Health Minister Stephen Donnelly has said he would not support restrictions on cross-border travel.
He did not think the Covid-19 situation in border counties such as Donegal currently warranted the measure.
The North’s Health Minister Robin Swann had written to Mr Donnelly calling for a halt to non-essential cross-border travel, insisting it should be done “by enforcement if required”.
The letter was written after recent surges in infection numbers in Donegal and across the border in the Derry City and Strabane council area.
Mr Donnelly said the spikes in Donegal were largely confined to two specific electoral areas and he said the infection rates were now on a downward trajectory again.
From tomorrow, Monday, May 10, a lockdown restriction preventing non-essential travel between counties will lift in Republic.
“We have an open border, a very open border on the island,” Mr Donnelly told RTE Radio One.
“I don’t want to see that change, the Irish Government does not want to see that change. I believe that the island is doing very well, both north and south, at the moment and actually Donegal is doing quite well.”
Mr Donnelly said a formal response to Mr Swann was still being formulated by his officials.

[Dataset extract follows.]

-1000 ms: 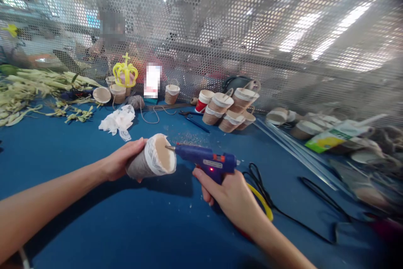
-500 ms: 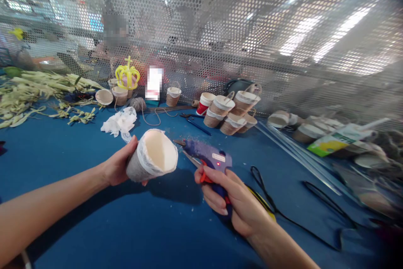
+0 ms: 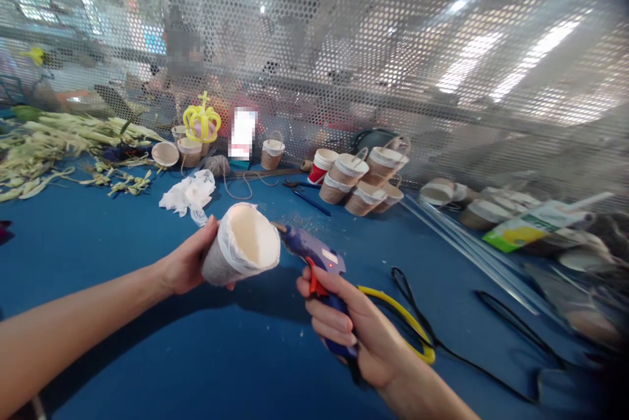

He said he would also be speaking with his northern counterpart next week about the issue.
“It’s a conversation we’ll have at government and obviously I’ll discuss it directly with Minister Swann,” he said.
“My own view right now is that the epidemiological situation wouldn’t warrant that, we are opening up to inter-county travel, we are not changing that tomorrow certainly.”
In last Wednesday’s letter to Mr Donnelly, Mr Swann warned of a “fresh increase of community transmission of Covid-19”.
He said that both jurisdictions should do everything possible to prevent non-essential cross-border travel.